- _TASK ITEM_: Each entry below must be repeated word for word.

* * * *

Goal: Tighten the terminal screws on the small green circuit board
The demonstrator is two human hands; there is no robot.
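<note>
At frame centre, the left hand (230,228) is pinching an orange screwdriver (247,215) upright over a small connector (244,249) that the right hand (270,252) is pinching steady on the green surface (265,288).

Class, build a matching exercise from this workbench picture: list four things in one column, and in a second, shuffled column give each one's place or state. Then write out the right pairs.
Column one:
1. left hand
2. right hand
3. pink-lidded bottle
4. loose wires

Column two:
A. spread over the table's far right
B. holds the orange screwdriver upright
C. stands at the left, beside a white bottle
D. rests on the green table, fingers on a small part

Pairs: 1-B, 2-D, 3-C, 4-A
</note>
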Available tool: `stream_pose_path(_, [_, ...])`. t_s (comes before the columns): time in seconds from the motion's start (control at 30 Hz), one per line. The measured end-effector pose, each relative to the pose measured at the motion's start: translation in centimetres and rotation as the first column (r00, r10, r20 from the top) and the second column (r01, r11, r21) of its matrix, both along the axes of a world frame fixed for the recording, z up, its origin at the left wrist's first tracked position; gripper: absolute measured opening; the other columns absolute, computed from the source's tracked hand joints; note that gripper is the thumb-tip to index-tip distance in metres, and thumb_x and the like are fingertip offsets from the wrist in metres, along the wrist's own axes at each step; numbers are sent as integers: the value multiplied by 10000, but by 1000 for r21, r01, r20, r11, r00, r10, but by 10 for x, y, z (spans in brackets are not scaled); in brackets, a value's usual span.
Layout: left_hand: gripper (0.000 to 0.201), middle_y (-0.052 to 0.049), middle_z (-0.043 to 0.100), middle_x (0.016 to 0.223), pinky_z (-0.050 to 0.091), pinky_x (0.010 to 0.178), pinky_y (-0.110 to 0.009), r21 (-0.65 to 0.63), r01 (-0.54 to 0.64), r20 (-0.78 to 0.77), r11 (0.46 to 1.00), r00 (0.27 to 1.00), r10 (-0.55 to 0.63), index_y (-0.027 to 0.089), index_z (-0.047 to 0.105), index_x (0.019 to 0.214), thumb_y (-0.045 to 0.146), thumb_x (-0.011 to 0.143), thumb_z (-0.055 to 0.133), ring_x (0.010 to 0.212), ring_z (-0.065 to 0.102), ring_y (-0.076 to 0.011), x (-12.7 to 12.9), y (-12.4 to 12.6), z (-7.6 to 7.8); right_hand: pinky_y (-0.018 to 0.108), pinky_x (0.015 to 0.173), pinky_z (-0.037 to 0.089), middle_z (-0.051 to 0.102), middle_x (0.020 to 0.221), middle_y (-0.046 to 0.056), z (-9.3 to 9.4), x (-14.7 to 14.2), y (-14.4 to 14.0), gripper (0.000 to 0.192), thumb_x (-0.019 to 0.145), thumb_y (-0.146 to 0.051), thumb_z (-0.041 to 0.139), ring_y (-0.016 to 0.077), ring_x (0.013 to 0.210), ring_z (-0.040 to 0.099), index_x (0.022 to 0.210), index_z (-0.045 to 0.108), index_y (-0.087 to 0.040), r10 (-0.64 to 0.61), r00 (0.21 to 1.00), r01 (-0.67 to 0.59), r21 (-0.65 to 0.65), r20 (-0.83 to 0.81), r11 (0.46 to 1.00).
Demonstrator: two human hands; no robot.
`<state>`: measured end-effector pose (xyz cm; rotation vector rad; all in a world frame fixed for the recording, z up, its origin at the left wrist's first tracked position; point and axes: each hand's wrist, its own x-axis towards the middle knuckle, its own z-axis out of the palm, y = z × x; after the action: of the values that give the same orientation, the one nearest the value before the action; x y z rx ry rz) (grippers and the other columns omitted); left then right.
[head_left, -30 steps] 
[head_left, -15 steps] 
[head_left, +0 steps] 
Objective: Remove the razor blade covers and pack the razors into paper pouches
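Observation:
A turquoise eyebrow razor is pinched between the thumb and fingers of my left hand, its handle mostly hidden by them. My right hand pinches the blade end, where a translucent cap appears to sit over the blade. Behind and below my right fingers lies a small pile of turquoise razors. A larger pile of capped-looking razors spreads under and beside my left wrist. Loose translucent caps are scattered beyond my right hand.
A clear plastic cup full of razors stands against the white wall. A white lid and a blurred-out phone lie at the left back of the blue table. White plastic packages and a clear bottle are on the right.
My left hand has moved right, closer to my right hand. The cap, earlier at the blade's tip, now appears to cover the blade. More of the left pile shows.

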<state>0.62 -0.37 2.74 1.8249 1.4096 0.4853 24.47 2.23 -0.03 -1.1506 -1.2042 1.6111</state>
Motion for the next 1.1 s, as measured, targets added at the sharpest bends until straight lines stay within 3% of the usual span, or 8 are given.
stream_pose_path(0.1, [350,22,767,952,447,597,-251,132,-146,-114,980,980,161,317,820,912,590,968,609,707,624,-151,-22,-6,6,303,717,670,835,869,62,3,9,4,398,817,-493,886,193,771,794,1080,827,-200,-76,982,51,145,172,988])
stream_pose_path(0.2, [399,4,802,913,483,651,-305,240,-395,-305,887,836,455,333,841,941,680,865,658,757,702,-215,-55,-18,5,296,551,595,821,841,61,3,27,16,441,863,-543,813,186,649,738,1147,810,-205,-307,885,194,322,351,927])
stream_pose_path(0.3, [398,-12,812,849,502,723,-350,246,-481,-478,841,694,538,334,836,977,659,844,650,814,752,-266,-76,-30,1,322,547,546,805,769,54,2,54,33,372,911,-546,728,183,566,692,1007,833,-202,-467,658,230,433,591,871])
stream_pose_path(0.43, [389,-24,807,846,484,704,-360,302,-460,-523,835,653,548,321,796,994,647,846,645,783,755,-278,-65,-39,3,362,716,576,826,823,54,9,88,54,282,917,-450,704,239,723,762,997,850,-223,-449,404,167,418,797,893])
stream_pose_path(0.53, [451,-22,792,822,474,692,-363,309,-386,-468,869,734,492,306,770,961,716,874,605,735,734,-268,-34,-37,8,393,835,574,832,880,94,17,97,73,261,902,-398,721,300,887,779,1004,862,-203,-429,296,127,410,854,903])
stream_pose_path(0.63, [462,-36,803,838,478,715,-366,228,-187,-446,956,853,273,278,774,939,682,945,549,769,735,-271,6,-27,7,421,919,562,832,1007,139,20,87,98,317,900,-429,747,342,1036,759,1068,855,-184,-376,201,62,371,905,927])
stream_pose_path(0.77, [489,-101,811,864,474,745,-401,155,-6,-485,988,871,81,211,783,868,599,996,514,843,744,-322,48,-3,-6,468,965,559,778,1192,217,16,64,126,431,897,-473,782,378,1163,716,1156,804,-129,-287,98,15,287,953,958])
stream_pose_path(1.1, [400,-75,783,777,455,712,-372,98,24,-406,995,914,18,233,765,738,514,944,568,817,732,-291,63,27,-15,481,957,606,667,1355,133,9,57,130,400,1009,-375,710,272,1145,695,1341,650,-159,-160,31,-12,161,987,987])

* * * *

- _RESPONSE FOR THIS EXERCISE_:
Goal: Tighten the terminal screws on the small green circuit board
The demonstrator is two human hands; there is no robot.
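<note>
At frame centre, the left hand (230,228) is pinching an orange screwdriver (247,215) upright over a small connector (244,249) that the right hand (270,252) is pinching steady on the green surface (265,288).

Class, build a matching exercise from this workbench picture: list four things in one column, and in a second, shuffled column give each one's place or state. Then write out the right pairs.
Column one:
1. left hand
2. right hand
3. pink-lidded bottle
4. loose wires

Column two:
A. spread over the table's far right
B. holds the orange screwdriver upright
C. stands at the left, beside a white bottle
D. rests on the green table, fingers on a small part

Pairs: 1-B, 2-D, 3-C, 4-A
</note>
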Available tool: `stream_pose_path(_, [_, ...])`. t_s (comes before the columns): time in seconds from the motion's start (control at 30 Hz), one per line. The measured end-effector pose, each relative to the pose measured at the motion's start: translation in centimetres and rotation as the first column (r00, r10, r20 from the top) and the second column (r01, r11, r21) of its matrix, both along the axes of a world frame fixed for the recording, z up, its origin at the left wrist's first tracked position; gripper: absolute measured opening; the other columns absolute, computed from the source's tracked hand joints; note that gripper is the thumb-tip to index-tip distance in metres, and thumb_x and the like are fingertip offsets from the wrist in metres, along the wrist's own axes at each step; numbers are sent as integers: the value multiplied by 10000, but by 1000 for r21, r01, r20, r11, r00, r10, but by 10 for x, y, z (spans in brackets are not scaled); in brackets, a value's usual span.
Layout: left_hand: gripper (0.000 to 0.201), middle_y (-0.052 to 0.049), middle_z (-0.043 to 0.100), middle_x (0.016 to 0.223), pinky_z (-0.050 to 0.091), pinky_x (0.010 to 0.178), pinky_y (-0.110 to 0.009), r21 (-0.65 to 0.63), r01 (-0.54 to 0.64), r20 (-0.78 to 0.77), r11 (0.46 to 1.00), r00 (0.27 to 1.00), r10 (-0.55 to 0.63), index_y (-0.027 to 0.089), index_z (-0.047 to 0.105), index_x (0.019 to 0.214), thumb_y (-0.045 to 0.146), thumb_x (-0.011 to 0.143), thumb_z (-0.055 to 0.133), ring_x (0.010 to 0.212), ring_z (-0.065 to 0.102), ring_y (-0.076 to 0.011), x (-12.7 to 12.9), y (-12.4 to 12.6), z (-7.6 to 7.8); right_hand: pinky_y (-0.018 to 0.108), pinky_x (0.015 to 0.173), pinky_z (-0.037 to 0.089), middle_z (-0.051 to 0.102), middle_x (0.020 to 0.221), middle_y (-0.046 to 0.056), z (-9.3 to 9.4), x (-14.7 to 14.2), y (-14.4 to 14.0), gripper (0.000 to 0.192), thumb_x (-0.019 to 0.145), thumb_y (-0.146 to 0.051), thumb_z (-0.041 to 0.139), ring_y (-0.016 to 0.077), ring_x (0.013 to 0.210), ring_z (-0.040 to 0.099), index_x (0.022 to 0.210), index_z (-0.045 to 0.108), index_y (-0.087 to 0.040), r10 (-0.64 to 0.61), r00 (0.21 to 1.00), r01 (-0.67 to 0.59), r21 (-0.65 to 0.65), r20 (-0.83 to 0.81), r11 (0.46 to 1.00).
Demonstrator: two human hands; no robot.
`<state>`: measured end-effector pose (xyz cm; rotation vector rad; all in a world frame fixed for the recording, z up, its origin at the left wrist's first tracked position; point and axes: each hand's wrist, its own x-axis towards the middle knuckle, its own z-axis out of the palm, y = z × x; after the action: of the values that give the same orientation, the one nearest the value before the action; x y z rx ry rz) (grippers and the other columns omitted); left then right.
[head_left, -30 steps] 
[head_left, -15 steps] 
[head_left, +0 steps] 
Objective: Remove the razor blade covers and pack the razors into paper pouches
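Observation:
A turquoise eyebrow razor is pinched between the thumb and fingers of my left hand, its handle mostly hidden by them. My right hand pinches the blade end, where a translucent cap appears to sit over the blade. Behind and below my right fingers lies a small pile of turquoise razors. A larger pile of capped-looking razors spreads under and beside my left wrist. Loose translucent caps are scattered beyond my right hand.
A clear plastic cup full of razors stands against the white wall. A white lid and a blurred-out phone lie at the left back of the blue table. White plastic packages and a clear bottle are on the right.
My left hand has moved right, closer to my right hand. The cap, earlier at the blade's tip, now appears to cover the blade. More of the left pile shows.
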
<state>0.62 -0.37 2.74 1.8249 1.4096 0.4853 24.47 2.23 -0.03 -1.1506 -1.2042 1.6111</state>
Motion for the next 1.1 s, as measured, targets added at the sharpest bends until straight lines stay within 3% of the usual span, or 8 are given.
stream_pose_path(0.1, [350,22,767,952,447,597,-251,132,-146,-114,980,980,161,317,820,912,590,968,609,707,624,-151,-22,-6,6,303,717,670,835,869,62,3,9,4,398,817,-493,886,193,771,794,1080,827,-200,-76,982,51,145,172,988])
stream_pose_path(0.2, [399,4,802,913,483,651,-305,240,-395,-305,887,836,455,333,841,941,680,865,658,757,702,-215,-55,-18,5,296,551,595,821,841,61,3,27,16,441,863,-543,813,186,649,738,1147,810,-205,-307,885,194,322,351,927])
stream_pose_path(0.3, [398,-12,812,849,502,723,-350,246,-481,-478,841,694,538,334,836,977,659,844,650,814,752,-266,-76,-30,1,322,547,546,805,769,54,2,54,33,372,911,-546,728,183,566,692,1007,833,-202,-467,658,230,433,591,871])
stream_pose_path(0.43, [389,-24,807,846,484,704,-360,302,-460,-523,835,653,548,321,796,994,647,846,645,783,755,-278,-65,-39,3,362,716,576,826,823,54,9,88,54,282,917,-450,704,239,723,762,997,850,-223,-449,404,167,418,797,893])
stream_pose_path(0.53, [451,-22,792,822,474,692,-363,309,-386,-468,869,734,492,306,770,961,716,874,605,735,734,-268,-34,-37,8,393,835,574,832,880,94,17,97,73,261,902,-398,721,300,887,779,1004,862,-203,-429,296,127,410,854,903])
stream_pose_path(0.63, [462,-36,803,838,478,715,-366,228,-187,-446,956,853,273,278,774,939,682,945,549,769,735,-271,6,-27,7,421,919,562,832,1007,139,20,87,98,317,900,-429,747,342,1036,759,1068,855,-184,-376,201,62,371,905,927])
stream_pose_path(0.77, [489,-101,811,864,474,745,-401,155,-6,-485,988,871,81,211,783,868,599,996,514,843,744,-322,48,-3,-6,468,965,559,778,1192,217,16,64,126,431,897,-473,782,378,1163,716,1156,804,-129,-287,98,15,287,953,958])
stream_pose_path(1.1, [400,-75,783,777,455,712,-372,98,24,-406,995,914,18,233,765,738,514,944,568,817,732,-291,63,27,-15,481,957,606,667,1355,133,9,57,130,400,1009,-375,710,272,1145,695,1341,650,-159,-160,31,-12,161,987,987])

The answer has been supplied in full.